I probably should have specified that the previous entry didn’t spell the literal end of this journal, despite it very much spelling the end of everything else.
“So, where do you go from here?”
“What happens next?” a question I’ve been asked a hundred times over from a hun— well, more like a dozen people—I don’t have that many friends.
“I don’t know,” I’ve sometimes replied in moments of unfiltered honesty because truth be told I’ve never been sure.
I’m still not sure.
It doesn’t feel like I’m allowed to be not sure.
For the sake of myself and all the people around me, I constantly feel like I’m supposed to know, I’m supposed to be sure.
But I don’t.
I don’t have all the answers.
Sometimes, I don’t even have the question yet.

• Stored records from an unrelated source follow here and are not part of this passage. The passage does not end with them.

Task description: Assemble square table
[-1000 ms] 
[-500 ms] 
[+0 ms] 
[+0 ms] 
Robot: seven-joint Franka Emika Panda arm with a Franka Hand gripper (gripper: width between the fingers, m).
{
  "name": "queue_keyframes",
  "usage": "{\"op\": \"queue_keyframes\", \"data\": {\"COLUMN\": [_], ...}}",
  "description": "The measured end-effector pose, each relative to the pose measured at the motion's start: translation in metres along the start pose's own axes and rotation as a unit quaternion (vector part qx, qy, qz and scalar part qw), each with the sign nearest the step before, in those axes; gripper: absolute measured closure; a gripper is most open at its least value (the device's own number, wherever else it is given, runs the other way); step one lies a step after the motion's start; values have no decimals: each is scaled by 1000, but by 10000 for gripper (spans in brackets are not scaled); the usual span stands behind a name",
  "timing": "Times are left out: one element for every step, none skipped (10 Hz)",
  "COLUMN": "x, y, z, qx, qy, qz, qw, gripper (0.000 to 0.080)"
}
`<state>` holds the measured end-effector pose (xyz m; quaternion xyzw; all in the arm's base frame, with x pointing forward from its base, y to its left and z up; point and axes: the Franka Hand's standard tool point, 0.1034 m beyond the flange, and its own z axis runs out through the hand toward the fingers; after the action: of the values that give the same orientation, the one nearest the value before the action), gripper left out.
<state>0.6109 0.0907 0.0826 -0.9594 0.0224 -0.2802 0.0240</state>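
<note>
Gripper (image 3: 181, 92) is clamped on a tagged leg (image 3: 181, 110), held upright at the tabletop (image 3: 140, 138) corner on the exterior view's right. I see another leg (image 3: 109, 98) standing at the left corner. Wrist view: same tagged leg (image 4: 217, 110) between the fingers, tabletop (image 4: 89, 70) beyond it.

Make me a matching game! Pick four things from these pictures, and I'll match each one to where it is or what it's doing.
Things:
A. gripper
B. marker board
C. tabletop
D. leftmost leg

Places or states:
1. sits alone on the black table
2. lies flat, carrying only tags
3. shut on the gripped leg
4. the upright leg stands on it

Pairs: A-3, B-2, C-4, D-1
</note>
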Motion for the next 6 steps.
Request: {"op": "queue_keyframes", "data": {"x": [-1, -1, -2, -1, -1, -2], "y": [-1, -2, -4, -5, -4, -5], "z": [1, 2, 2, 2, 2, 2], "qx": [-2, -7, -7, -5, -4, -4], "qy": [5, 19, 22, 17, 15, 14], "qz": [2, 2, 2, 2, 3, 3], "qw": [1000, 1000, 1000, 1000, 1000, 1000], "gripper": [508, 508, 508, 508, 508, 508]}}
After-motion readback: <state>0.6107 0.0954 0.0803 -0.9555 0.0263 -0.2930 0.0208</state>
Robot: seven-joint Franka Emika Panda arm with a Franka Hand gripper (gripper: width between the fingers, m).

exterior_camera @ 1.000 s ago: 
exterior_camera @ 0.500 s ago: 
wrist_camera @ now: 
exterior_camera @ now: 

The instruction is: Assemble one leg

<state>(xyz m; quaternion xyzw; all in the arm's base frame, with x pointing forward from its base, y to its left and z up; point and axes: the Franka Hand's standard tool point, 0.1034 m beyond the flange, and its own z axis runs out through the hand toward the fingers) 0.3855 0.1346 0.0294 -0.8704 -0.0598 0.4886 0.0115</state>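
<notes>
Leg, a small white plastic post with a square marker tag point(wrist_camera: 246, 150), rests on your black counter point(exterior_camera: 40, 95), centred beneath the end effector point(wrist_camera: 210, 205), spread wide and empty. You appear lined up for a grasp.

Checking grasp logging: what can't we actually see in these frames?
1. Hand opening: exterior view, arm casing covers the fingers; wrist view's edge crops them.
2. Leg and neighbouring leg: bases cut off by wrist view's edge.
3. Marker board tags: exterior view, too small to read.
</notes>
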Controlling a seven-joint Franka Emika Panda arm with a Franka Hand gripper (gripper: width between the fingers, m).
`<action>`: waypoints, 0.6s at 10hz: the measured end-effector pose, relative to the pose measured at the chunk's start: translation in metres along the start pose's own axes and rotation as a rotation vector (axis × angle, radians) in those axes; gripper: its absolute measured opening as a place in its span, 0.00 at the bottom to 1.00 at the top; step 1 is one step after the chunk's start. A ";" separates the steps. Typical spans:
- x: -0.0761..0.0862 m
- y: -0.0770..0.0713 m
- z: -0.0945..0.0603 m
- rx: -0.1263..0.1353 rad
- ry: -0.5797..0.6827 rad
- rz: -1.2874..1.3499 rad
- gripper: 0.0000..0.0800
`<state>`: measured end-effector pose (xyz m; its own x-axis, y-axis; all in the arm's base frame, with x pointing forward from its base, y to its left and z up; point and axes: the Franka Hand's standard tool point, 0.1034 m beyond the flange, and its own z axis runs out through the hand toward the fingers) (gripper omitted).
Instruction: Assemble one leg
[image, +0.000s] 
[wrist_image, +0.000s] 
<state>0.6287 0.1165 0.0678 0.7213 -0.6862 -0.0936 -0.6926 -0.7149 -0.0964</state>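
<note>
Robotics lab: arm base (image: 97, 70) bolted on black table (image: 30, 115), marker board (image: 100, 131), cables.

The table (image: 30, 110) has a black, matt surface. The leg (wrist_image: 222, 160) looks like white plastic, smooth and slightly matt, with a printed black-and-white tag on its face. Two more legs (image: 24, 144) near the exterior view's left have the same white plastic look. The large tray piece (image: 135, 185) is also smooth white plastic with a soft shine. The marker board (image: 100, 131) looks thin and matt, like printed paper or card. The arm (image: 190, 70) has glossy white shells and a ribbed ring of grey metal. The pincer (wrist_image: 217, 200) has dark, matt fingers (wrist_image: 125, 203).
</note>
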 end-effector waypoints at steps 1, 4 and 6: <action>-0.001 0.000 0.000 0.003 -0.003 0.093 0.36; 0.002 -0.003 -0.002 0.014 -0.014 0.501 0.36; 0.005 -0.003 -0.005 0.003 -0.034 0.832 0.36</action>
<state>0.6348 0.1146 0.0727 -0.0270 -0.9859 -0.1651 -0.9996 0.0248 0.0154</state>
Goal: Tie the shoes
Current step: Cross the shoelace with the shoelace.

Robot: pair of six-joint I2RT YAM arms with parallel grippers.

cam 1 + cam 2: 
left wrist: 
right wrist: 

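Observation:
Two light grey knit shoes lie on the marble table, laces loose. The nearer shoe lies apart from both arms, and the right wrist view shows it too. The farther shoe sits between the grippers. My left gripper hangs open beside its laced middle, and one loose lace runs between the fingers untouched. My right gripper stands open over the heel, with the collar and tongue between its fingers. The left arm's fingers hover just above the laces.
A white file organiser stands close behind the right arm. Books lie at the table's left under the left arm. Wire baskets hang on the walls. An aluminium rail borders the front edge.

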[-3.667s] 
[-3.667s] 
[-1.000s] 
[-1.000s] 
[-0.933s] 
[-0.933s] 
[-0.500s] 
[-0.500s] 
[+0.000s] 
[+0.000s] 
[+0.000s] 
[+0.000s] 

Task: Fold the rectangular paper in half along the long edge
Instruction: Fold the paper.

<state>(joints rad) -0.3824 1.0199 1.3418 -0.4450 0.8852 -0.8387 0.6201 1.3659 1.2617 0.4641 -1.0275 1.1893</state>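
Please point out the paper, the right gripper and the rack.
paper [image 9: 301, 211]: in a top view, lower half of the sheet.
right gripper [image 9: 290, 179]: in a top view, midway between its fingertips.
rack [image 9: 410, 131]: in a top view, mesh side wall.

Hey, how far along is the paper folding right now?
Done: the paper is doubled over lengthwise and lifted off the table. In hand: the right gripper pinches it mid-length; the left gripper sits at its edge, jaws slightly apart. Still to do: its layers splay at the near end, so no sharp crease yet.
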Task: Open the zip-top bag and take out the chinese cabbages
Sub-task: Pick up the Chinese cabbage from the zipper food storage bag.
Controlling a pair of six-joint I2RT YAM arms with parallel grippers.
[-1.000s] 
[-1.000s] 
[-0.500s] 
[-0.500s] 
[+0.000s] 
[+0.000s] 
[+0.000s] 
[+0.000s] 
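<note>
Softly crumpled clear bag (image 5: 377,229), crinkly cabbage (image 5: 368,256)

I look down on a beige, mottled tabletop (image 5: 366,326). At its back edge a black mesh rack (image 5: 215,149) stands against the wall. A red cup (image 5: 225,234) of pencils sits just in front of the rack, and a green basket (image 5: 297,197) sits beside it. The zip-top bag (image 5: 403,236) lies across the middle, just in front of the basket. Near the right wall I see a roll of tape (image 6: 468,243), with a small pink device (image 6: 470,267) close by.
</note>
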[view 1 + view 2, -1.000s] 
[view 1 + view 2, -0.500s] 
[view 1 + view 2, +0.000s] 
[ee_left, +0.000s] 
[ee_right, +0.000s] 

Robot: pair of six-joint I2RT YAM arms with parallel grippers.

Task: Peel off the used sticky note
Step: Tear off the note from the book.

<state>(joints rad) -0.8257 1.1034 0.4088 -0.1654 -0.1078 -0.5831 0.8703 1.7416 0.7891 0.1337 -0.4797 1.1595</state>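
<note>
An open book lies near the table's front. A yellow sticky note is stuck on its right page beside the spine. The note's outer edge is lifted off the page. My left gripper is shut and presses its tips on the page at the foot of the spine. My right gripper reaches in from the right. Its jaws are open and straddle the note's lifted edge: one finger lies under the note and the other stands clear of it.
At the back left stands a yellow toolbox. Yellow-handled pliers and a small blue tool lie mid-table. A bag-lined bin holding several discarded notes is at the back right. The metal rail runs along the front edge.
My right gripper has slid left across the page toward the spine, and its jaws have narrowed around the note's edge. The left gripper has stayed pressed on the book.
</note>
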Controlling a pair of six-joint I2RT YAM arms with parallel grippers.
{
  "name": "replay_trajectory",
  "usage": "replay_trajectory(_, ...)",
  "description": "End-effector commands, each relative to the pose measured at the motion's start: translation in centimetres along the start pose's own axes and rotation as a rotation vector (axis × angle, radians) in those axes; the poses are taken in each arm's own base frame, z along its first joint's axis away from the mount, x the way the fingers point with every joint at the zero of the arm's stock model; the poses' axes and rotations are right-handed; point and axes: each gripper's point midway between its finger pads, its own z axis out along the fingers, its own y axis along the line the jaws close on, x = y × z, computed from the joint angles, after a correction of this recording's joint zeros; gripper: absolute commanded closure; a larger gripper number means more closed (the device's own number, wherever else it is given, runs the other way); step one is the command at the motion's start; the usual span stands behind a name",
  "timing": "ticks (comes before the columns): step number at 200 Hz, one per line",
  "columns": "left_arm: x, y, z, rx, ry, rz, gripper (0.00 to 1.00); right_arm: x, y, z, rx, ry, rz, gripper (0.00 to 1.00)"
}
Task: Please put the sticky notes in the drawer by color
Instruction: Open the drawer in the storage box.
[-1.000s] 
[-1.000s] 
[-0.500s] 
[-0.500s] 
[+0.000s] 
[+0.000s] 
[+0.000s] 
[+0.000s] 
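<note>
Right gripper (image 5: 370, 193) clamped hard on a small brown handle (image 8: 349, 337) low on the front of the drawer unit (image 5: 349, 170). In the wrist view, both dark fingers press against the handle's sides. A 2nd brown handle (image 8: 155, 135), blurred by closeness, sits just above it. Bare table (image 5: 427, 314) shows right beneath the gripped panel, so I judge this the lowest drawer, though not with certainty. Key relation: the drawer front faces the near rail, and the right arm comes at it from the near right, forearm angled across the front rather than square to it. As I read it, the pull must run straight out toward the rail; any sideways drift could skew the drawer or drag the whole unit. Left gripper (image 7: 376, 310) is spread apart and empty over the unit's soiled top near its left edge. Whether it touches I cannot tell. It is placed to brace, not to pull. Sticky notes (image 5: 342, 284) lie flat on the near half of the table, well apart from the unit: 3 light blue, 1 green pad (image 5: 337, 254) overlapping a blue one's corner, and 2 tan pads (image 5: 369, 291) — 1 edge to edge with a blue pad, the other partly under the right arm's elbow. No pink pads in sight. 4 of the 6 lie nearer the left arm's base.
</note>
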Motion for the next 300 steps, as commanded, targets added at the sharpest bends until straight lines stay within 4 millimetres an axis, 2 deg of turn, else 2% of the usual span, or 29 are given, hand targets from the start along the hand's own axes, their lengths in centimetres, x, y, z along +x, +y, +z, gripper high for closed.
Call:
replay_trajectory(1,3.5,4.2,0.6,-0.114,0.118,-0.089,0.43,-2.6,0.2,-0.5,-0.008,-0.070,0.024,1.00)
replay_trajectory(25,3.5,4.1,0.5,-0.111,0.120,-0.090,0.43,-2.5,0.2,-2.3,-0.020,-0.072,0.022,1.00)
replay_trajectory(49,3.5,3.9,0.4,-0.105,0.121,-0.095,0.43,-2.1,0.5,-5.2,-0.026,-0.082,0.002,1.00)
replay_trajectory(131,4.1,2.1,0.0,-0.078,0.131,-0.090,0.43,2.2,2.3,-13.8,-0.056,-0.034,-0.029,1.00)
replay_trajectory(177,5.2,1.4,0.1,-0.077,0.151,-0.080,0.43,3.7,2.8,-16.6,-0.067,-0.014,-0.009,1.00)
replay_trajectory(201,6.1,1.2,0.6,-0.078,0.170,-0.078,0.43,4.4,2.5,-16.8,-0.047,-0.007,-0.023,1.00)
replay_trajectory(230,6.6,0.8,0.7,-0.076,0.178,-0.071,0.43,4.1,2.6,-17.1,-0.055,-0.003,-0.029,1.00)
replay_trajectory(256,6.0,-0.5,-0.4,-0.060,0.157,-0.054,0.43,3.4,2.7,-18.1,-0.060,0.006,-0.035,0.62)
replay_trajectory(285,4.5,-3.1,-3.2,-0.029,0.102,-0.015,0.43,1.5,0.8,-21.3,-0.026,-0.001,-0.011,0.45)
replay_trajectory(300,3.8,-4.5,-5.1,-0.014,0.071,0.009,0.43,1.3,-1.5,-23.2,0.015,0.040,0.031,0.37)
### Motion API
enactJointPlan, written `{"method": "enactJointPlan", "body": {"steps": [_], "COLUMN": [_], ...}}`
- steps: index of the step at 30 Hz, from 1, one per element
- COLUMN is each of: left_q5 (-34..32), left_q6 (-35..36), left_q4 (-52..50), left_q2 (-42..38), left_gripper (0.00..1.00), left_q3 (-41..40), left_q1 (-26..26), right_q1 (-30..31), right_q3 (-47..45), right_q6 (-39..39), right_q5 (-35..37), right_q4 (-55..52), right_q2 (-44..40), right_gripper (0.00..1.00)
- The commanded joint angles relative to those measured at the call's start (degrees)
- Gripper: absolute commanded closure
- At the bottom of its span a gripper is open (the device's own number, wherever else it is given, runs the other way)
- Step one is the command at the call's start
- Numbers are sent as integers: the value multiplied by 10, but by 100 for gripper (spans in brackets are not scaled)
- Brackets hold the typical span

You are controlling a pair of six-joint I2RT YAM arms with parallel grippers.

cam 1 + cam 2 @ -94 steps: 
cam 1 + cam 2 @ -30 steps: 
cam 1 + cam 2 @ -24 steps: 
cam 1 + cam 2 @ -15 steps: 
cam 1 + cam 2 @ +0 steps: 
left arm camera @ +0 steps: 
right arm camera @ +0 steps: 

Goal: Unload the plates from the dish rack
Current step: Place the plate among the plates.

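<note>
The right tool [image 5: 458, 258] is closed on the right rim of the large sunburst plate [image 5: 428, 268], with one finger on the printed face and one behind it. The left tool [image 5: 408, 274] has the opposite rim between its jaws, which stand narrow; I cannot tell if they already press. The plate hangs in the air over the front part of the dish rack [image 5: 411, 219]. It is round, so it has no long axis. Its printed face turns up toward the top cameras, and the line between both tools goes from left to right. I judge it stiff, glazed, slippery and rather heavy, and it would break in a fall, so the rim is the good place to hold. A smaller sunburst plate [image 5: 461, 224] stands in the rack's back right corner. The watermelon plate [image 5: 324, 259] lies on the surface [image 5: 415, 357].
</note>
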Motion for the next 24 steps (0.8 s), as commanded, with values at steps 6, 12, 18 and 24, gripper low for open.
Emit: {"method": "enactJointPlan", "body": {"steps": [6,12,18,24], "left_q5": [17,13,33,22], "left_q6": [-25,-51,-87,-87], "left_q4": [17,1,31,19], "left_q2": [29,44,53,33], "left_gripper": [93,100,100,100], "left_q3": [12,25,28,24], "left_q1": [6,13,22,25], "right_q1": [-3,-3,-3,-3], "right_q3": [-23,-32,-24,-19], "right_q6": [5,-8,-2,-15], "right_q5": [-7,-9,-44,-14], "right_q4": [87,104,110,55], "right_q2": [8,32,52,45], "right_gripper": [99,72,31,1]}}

And it’s one thing reassembling yourself without a blueprint. It’s another thing trying to do it when some of the parts are missing.
At least the ticking has stopped.
And I know what to do next time it rears its dark and disfigured head.
Some days you just have to be happy for that, because being angry all day every day is draining as fuck. It bleeds all the beauty out of life.
Carlos 1, Demons 0.
But.
I don’t really know where to go from here.
At least not yet.
And until I do, instead of always asking me, “What I’m going to do?” How about just giving me a hug. I happen to really like hugs.
No creepy hugs though, and if you have to ask what constitutes a creepy hug, well, I’m sorry to be the one to tell you but it’s very likely all of your hugs are the creepy kind.